→ YOUR TASK:
Copy, from the material below, each line that contains the word "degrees".

BEGIN PROVIDED RECORDS

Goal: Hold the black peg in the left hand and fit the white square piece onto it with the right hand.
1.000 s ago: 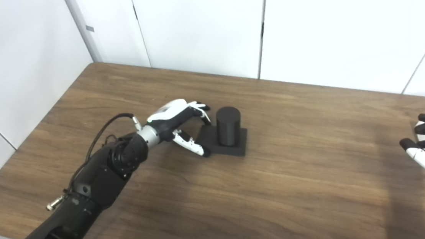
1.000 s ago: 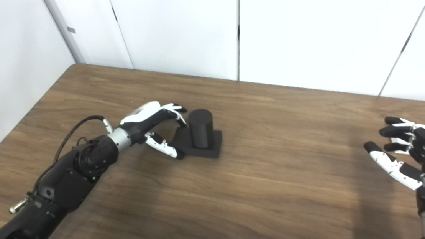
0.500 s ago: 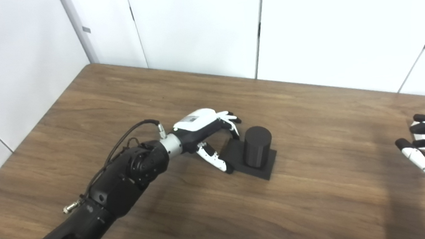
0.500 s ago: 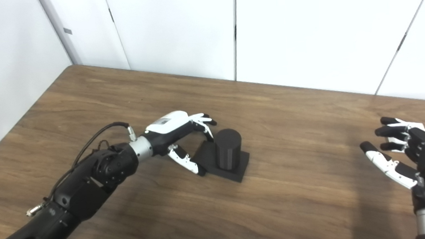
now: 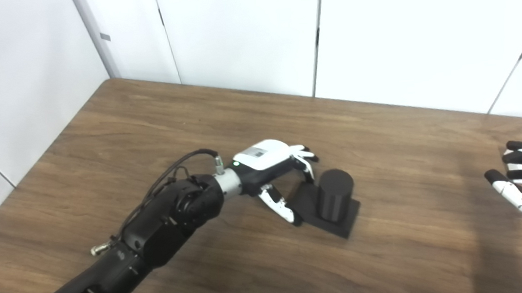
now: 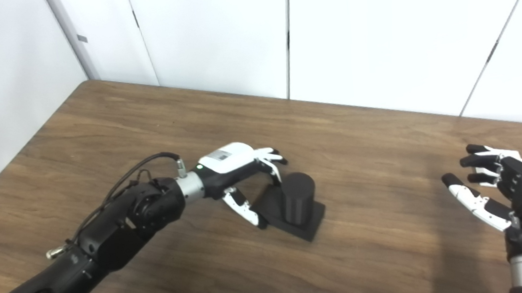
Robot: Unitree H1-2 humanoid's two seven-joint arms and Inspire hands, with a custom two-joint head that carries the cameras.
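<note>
- Black peg (image 5: pixel 335 195): upright cyl. on flat square base (image 5: pixel 348 219), standing on wooden table (image 5: pixel 220 117), approx. mid-table; base turned at an angle to table's front edge.
- Left hand (image 5: pixel 276 171): at peg's left side, palm down, reaching in from lower left; fingers (image 5: pixel 309 163) curled over base's far-left edge, thumb (image 5: pixel 281 207) down at base's near-left corner. Touching or just beside base; can't tell for sure if gripping. Not around the cyl. itself.
- Right hand (image 6: pixel 506 193): far right, well apart from peg, raised over table's right end; fingers spread, thumb out, holding nothing.
- White wall panels (image 5: pixel 241 30) behind table.
</note>
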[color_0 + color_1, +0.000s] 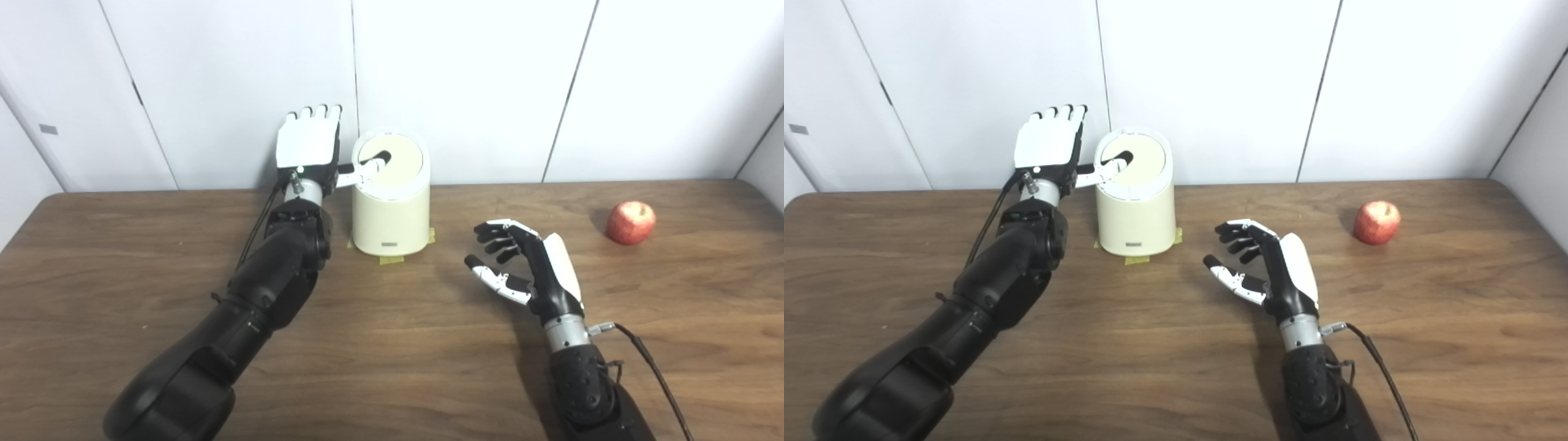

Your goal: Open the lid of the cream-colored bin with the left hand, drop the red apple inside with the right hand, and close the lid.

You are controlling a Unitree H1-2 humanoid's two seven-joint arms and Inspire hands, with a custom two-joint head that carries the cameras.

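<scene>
Cream bin (391,211) upright, lid (392,160) tilted; left hand (309,144) spread, thumb on lid; right hand (530,266) spread.

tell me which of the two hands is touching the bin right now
The left hand: its thumb lies on the lid of the cream bin, fingers up. The right hand hovers open over the table, touching neither bin nor apple.

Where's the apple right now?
The apple sits on the table's far right side, untouched, beyond the open right hand.
</scene>
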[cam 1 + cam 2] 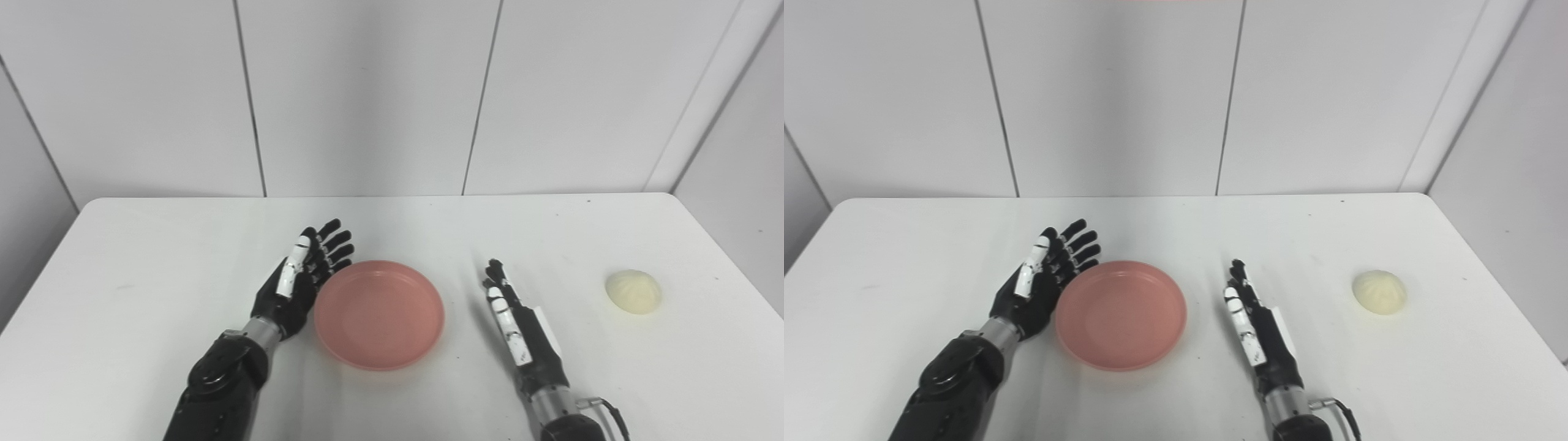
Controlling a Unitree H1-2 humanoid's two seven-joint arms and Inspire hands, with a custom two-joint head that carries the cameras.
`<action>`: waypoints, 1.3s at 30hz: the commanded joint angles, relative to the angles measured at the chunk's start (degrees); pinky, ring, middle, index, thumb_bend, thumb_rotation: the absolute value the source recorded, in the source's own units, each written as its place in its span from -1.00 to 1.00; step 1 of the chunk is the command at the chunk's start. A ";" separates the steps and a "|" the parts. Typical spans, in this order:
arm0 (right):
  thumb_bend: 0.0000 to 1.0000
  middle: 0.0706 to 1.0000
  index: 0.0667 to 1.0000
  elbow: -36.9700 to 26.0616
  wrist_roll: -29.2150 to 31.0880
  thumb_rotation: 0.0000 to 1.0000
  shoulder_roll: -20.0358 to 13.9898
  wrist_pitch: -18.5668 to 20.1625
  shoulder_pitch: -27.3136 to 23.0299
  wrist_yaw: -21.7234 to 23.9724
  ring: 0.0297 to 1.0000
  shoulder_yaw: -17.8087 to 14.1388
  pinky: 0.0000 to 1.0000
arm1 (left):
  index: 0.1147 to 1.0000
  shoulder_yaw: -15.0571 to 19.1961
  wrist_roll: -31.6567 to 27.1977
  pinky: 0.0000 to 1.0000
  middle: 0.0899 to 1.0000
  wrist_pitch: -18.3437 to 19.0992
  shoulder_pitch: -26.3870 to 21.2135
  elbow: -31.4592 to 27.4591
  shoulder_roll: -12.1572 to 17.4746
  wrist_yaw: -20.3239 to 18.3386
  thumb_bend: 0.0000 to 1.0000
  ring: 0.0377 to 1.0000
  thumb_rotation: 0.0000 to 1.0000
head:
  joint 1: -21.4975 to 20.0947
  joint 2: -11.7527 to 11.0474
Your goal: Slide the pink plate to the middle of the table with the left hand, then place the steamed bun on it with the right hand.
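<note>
White wall panels with dark vertical seams stand behind my white surface (184, 245), which has rounded far corners and a few small dark specks. My pink plate (379, 313) lies near the middle of the surface, a little toward the near edge, and it holds nothing. My left hand (298, 282) stands on edge just beside the plate's left rim, palm turned toward it, fingers (334, 240) spread and straight, gripping nothing; I cannot tell whether the palm actually touches the rim. My right hand (517, 327) rests flat and low toward the near edge, to the right of the plate and apart from it, fingers stretched out close together, holding nothing. My steamed bun (633, 291) sits alone close to the right edge, well apart from both the right hand and the plate.
</note>
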 commanded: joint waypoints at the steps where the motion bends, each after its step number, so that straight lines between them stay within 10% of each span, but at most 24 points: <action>1: -0.39 0.94 0.96 -0.65 -1.30 1.00 0.22 -2.59 -0.27 -0.81 0.90 0.48 0.91 | 0.81 0.02 1.21 0.84 0.82 4.15 4.07 5.08 1.19 1.00 -0.08 0.82 1.00 | -0.52 -0.18; 12: 0.05 0.82 0.92 -9.19 -14.75 0.81 -1.81 -1.59 -8.82 -3.39 0.64 1.93 0.45 | 0.78 1.22 0.63 0.82 0.80 3.82 4.34 5.07 2.57 -0.34 -0.08 0.80 1.00 | -3.95 -0.53; 28: 0.70 0.77 0.90 -17.71 -32.20 0.36 -6.73 7.14 -12.31 -3.75 0.59 0.11 0.29 | 0.73 2.10 -0.54 0.77 0.76 0.61 3.02 10.29 5.44 -3.55 -0.02 0.74 0.94 | -10.22 -0.44; 39: 0.75 0.88 0.86 -23.19 -38.28 0.16 -11.76 14.62 -12.33 0.87 0.67 -2.68 0.27 | 0.73 2.44 -0.99 0.76 0.76 -2.49 1.11 15.95 7.04 -5.78 0.00 0.74 0.90 | -13.08 -0.84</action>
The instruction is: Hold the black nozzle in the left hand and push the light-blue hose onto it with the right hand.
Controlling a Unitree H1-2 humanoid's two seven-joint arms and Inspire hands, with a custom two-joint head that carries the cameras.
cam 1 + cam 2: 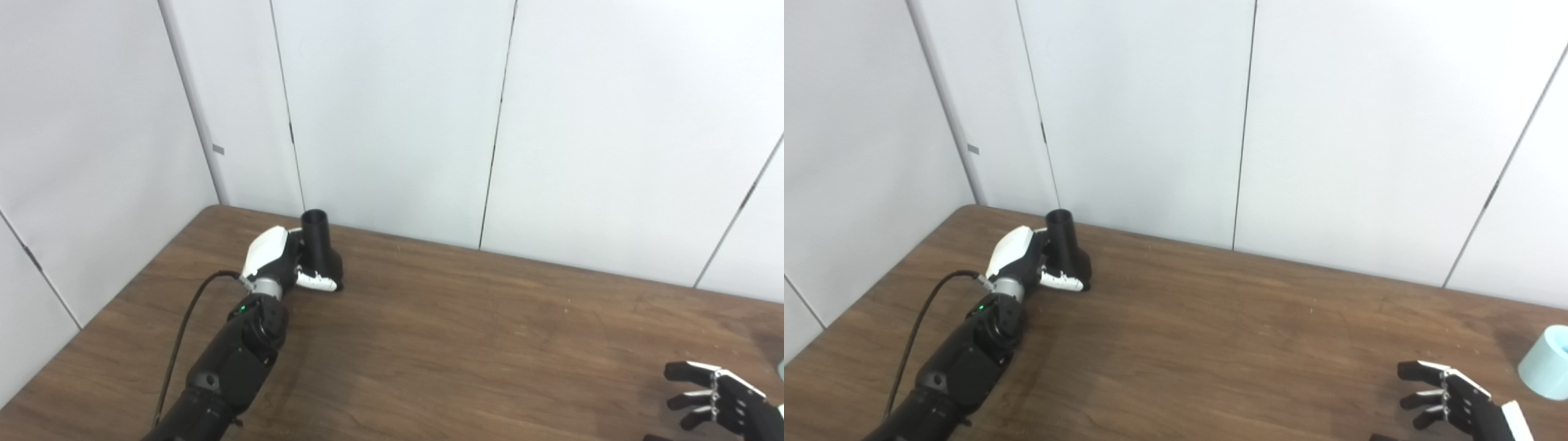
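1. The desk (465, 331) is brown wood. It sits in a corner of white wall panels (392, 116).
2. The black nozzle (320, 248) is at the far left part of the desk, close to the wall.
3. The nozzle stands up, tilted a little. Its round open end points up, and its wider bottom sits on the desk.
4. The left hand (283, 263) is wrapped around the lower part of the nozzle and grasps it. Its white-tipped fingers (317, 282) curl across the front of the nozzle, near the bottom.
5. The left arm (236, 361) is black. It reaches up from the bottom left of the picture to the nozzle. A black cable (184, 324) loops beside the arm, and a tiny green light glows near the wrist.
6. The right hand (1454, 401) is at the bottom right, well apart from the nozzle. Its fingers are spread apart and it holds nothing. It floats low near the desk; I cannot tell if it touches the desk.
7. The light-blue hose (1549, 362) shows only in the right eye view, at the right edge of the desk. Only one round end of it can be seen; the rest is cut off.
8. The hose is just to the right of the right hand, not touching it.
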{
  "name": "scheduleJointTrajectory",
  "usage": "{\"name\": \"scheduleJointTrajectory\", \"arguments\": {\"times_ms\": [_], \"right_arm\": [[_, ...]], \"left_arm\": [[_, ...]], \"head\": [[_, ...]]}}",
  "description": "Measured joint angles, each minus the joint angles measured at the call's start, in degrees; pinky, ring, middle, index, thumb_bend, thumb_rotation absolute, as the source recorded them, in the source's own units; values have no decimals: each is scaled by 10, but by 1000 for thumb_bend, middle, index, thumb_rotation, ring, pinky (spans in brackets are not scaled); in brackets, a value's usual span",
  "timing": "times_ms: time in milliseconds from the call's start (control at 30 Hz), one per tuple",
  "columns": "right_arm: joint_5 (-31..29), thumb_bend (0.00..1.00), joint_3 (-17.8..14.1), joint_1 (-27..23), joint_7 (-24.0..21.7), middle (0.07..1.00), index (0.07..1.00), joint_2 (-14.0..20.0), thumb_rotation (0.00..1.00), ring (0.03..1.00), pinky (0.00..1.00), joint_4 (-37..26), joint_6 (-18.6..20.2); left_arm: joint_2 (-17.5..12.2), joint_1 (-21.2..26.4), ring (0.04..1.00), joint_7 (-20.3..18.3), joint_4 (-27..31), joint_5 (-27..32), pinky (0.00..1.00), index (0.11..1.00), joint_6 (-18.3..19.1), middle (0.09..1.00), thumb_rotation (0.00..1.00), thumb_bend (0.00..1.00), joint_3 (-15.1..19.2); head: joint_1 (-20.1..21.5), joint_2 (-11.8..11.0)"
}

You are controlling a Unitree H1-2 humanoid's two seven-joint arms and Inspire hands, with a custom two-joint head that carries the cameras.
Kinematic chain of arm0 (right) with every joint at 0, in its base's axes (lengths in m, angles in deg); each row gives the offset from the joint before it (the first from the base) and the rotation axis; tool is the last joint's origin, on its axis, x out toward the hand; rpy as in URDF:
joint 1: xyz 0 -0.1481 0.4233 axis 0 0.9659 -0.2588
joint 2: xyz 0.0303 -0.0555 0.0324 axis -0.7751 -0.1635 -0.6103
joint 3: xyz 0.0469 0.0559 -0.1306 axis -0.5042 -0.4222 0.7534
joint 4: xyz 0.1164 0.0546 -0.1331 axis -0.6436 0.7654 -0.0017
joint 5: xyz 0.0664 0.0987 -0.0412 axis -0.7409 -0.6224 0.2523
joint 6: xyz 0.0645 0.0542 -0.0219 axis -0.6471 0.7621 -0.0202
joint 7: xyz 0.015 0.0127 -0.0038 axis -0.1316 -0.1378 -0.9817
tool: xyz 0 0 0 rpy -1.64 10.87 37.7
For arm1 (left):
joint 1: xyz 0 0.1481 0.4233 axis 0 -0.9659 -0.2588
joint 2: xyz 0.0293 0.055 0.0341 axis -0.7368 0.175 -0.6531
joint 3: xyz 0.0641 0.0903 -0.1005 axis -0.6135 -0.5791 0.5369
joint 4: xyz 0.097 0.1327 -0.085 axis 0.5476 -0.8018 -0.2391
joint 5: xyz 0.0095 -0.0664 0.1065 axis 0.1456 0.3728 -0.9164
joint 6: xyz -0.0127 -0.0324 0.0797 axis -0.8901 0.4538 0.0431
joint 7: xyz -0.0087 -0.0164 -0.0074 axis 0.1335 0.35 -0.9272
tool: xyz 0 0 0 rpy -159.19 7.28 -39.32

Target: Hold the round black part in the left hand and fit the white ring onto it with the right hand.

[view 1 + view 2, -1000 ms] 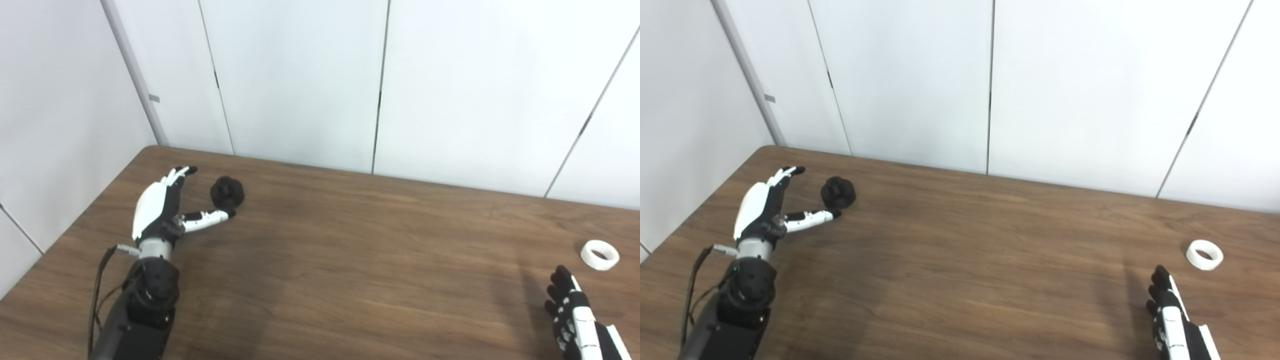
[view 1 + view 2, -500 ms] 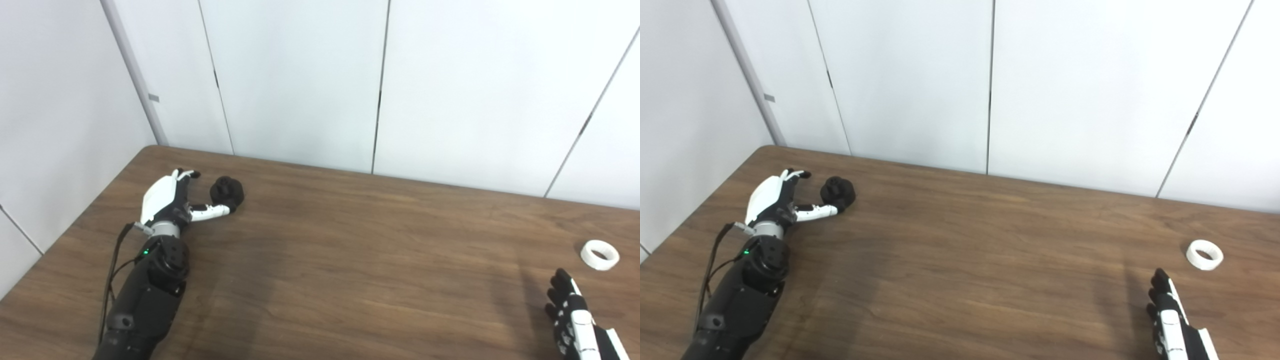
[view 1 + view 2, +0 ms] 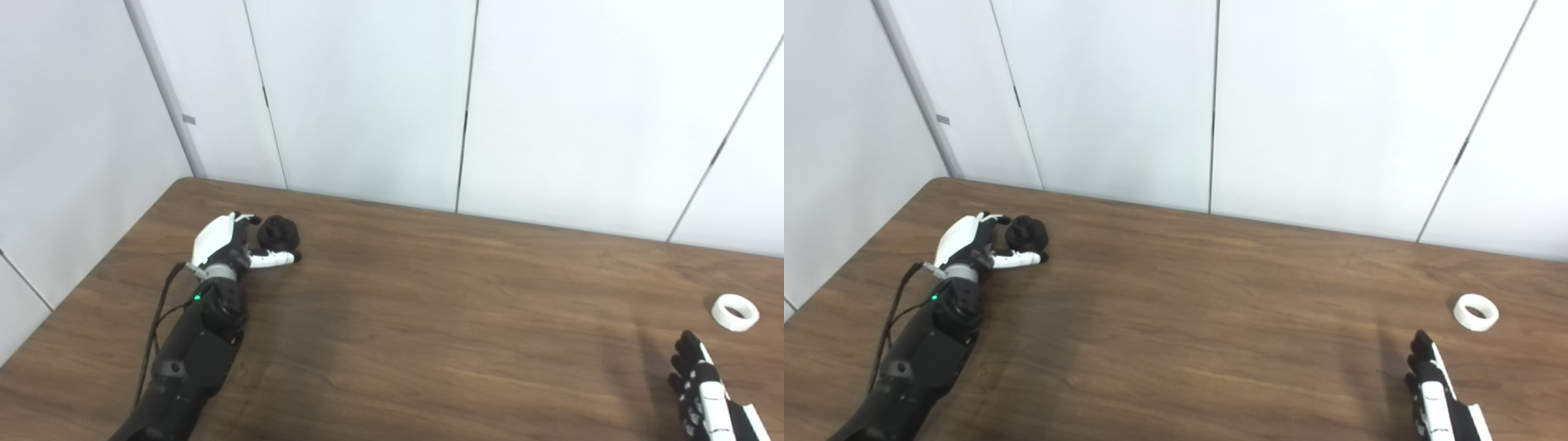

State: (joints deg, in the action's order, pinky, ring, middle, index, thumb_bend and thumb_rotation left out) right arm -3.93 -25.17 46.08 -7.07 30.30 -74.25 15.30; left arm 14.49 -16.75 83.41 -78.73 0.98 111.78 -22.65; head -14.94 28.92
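— Black round part (image 3: pixel 278 231) sits on the wooden table (image 3: pixel 429 306) between our left hand's (image 3: pixel 228 245) fingers and thumb, not yet gripped.
— Since a second ago we've reached forward around it.
— Our right hand (image 3: pixel 704 395), fingers extended, holds nothing; the white ring (image 3: pixel 734 312) lies just beyond it.

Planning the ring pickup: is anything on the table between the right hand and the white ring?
Nothing visible. Only bare table lies between the right hand and the white ring, which sits just beyond it.
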Motion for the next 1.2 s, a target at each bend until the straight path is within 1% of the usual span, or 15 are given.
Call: {"name": "scheduleJointTrajectory", "arguments": {"times_ms": [133, 333, 500, 1000, 1200], "right_arm": [[0, 324, -1, 0, 1, 1000, 1000, -2, 1000, 1000, 1000, -2, 0], [1, 360, 0, 1, 1, 1000, 1000, -3, 1000, 1000, 1000, -4, 0], [3, 372, -1, 1, 2, 1000, 1000, -3, 1000, 1000, 1000, -4, 0], [2, 340, -3, 5, 1, 1000, 1000, -3, 1000, 1000, 1000, -4, 1], [2, 330, -3, 5, 0, 1000, 1000, -2, 1000, 1000, 1000, -4, 1]], "left_arm": [[0, 13, 1000, 4, -18, 0, 1000, 841, -2, 984, 342, 1000, -10], [0, 24, 1000, 13, -38, 6, 1000, 832, -13, 976, 325, 1000, -13], [1, 25, 1000, 18, -42, 10, 1000, 822, -17, 969, 302, 1000, -14], [1, 28, 1000, 26, -49, 9, 1000, 813, -16, 952, 313, 982, -18], [1, 27, 997, 29, -49, 9, 1000, 796, -16, 940, 280, 973, -18]], "head": [[2, 0], [4, 0], [4, 2], [-3, 8], [-3, 9]]}}
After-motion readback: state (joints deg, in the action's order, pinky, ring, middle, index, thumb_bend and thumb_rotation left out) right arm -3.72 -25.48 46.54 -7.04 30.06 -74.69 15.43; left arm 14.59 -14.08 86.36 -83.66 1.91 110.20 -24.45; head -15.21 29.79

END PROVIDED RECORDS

→ RESPONSE:
`<action>`: waypoints, 1.3s at 30hz: the commanded joint angles, relative to the angles measured at the chunk's start (degrees); pinky, ring, middle, index, thumb_bend, thumb_rotation: the absolute value the source recorded, in the source's own units, each written as its place in its span from -1.00 to 1.00; step 1 of the chunk is the command at the chunk's start. A ";" separates the steps and a "|" the parts. Typical spans, in this order:
  "description": "Measured joint angles, each minus the joint angles measured at the call's start, in degrees; pinky, ring, middle, index, thumb_bend, thumb_rotation absolute, as the source recorded them, in the source's own units; values have no decimals: each is scaled by 10, but by 1000 for thumb_bend, middle, index, thumb_rotation, ring, pinky (spans in brackets are not scaled); in brackets, a value's usual span",

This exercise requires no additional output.